1. W kościele z nudów obgryzam paznokcie, gdy ksiądz popatrzy brat trąca mnie łokciem. Często myślami jestem gdzie indziej. W dowolnym miejscu, byle nie w windzie. Bo winda nie jest moim ulubionym miejscem i trudno coś o niej powiedzieć z sensem i nigdy nie wiesz kogo w środku spotkasz - więc może lepiej nie zaglądać do środka. W markecie przecież można bawić się lepiej, wskakuje do wózka jeździmy po sklepie na prostej między półkami z proszkami zachwycam jak Kubica kierowcy zdolnościami, lecz dobre wrażenie burzy zderzenie, ochrona gna do nas z niezadowoleniem. Market nie lubi być traktowany żartem, z jego szponów do domu zwiewam tylko fartem.

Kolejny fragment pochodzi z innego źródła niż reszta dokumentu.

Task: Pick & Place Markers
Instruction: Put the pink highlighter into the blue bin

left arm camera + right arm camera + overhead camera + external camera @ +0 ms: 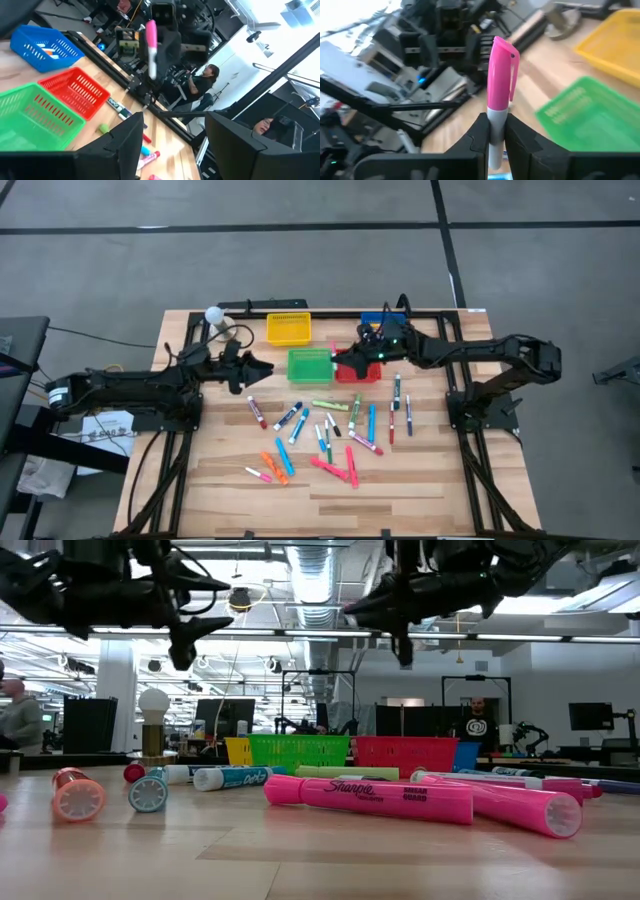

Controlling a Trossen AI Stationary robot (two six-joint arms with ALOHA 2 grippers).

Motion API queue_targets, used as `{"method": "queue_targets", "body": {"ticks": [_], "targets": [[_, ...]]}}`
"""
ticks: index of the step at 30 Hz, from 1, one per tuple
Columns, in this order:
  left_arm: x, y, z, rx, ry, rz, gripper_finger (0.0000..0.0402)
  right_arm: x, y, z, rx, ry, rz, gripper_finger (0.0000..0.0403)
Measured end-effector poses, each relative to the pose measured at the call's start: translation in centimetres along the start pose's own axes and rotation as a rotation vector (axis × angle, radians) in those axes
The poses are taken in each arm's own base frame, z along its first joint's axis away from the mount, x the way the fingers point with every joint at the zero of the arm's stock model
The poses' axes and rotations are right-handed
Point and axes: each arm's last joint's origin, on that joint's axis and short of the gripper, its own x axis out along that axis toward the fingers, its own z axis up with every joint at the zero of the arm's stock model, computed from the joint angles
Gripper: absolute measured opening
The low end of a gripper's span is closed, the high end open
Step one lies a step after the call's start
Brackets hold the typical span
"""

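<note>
Four baskets (309,364) sit at the table's (220,490) far edge, two behind, two in front. Markers (322,437) lie scattered nearer the front. Left gripper (262,368) hangs just left of the baskets; right gripper (340,359) above them, marker (498,95) between its fingers.

The right gripper (345,361) is raised above the table, fingers pinched tight. The left gripper (262,368) hovers opposite, fingers spread apart.
</note>
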Motion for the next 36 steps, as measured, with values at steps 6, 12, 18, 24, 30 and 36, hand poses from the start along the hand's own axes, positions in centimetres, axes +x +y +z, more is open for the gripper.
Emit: {"method": "queue_targets", "body": {"ticks": [6,12,18,24,30,36], "targets": [[-1.3,0.5,-1.2,0.003,0.004,0.003,0.0210,-3.3,-0.8,1.4,-0.033,0.004,-0.107,0.0026],[-1.8,0.9,-2.0,0.000,0.010,0.009,0.0210,-7.0,-1.8,2.6,-0.058,0.000,-0.233,0.0031],[-1.8,0.9,-2.0,0.000,0.009,0.007,0.0210,-10.2,-3.0,3.0,-0.097,0.011,-0.387,0.0026],[-1.8,0.8,-2.0,0.001,0.007,0.006,0.0210,-11.8,-4.5,3.0,-0.117,0.043,-0.516,0.0034],[-1.8,0.8,-1.9,0.001,0.007,0.005,0.0210,-12.5,-5.3,2.7,-0.159,0.095,-0.612,0.0029],[-1.8,0.8,-1.9,0.001,0.007,0.005,0.0210,-12.7,-5.6,2.6,-0.218,0.117,-0.684,0.0035]]}}
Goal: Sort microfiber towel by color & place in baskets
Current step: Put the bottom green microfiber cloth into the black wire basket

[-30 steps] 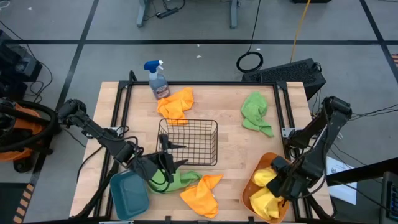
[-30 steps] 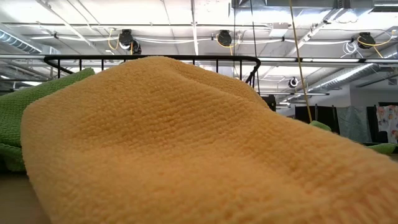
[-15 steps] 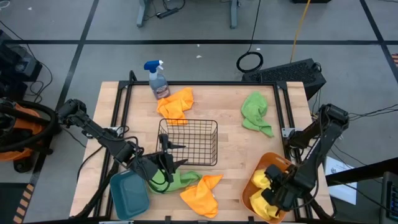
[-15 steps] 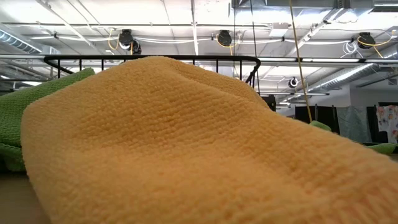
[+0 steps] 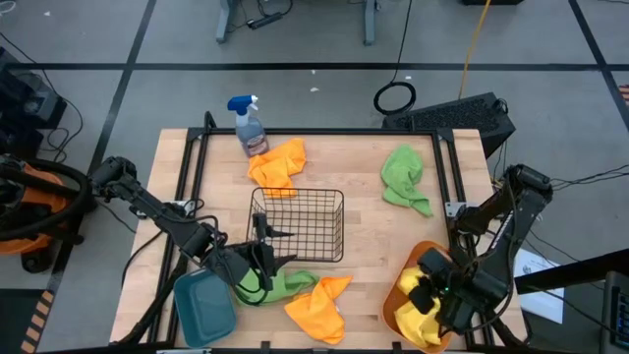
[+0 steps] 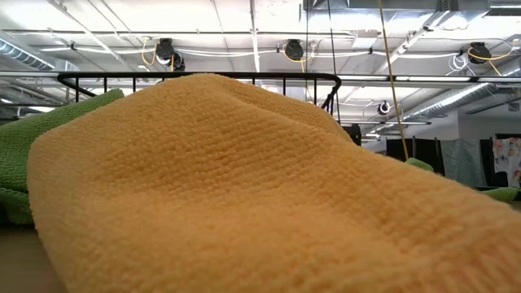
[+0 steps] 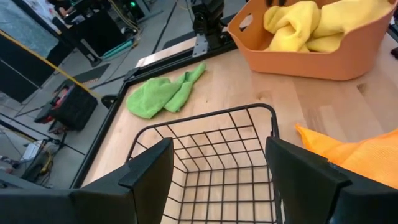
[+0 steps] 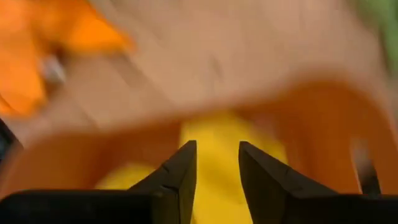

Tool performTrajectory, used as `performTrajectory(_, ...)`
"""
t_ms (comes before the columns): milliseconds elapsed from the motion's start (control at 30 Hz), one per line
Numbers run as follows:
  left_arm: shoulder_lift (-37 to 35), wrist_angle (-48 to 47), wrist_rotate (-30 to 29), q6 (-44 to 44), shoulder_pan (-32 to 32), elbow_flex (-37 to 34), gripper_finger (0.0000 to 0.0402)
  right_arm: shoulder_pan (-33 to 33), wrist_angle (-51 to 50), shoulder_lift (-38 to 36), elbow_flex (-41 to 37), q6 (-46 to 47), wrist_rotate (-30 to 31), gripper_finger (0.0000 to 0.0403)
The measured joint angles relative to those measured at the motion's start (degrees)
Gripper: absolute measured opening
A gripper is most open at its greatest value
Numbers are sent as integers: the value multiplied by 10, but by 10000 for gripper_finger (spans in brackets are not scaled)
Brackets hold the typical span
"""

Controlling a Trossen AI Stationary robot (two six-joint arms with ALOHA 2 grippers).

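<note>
In the high view the black wire basket [image 5: 297, 224] stands mid-table, the teal tub [image 5: 203, 305] at the near left and the orange tub [image 5: 408, 295], with yellow towels [image 5: 411, 317] in it, at the near right. My left gripper [image 5: 263, 258] [image 7: 217, 180] is open, above a green towel [image 5: 280, 285] just near of the wire basket [image 7: 211, 155]. My right gripper [image 5: 429, 295] [image 8: 216, 165] is open over the yellow towels [image 8: 214, 134] in the orange tub. Orange towels lie at the near edge [image 5: 319, 310] and by the far edge [image 5: 278, 162]. Another green towel [image 5: 403, 177] lies far right.
A blue-capped spray bottle [image 5: 248, 123] stands at the far left beside the orange towel. A dark frame rail [image 5: 314, 131] runs round the table. In the low view the near orange towel [image 6: 244, 187] fills the picture, with a green towel [image 6: 49, 122] at its left.
My right arm has shifted a little toward the table's near edge, its gripper staying over the orange tub. The left arm and the towels on the table have kept still.
</note>
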Motion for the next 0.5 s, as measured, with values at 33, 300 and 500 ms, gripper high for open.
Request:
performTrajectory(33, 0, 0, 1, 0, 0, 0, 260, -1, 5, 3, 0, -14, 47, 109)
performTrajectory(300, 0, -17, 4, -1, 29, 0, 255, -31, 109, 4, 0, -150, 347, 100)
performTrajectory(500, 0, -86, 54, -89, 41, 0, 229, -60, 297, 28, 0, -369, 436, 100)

Mieszko, Mieszko mój koleżko x8
2.W ławce ostatniej siedziałem na matmie skulony tam jak rozbitek na tratwie. Było by mi łatwiej gdybym był trochę niższy, szkoła była spoko, ale matma mnie niszczy. Starczy o szkole są ciekawsze miejsca, jak szpital gdzie miałem mieć przeszczep serca. Ups pomyłka miał być mózgu przeszczep, tyle, że dawcy nie znalazłem jeszcze. Mimo starań lekarzy żyjemy coraz dłużej, najbardziej życiowym sportem jest żużel. Bo zupełnie jak w życiu w kółko się kręcą, a tylko najszybszy zostaje zwycięzcą, więc żużel rządzi jeszcze raz powtórzę ja nie mogłem zdawać religii na maturze. I pewnie dlatego nie zostałem księdzem nie dlatego, że drobne czasem z tacy wędzę.
Mieszko, Mieszko mój koleżko x8
3. Moim ulubionym samochodem był rower, ale zauważyłem, że jest problem z tym słowem . Gdy mówisz do laski "Przyjadę rowerem" nie licz na oklaski uzna, że jesteś zerem, bo w teren rowerem jej ruszyć się nie śni. W tej pieśni wyjaśniam, ze liczy się prestiż. Przynajmniej dla tych, co lansują się w klubach. Takich na rower się wyrwać nie uda. Nie wierzę w cuda, one wolą merce, tym więcej, że merce chwytają za serce, ale co do mnie będę się poświęcał, dla takiej co będzie mnie kochać bez merca. Bo jestem naiwny jak nasi piłkarze, oni skopią Brazylię, a ja Wam pokażę, że nie każda kobieta myśli o pieniądzach. Kochanie, poczekaj. "Gdzie moja forsa?".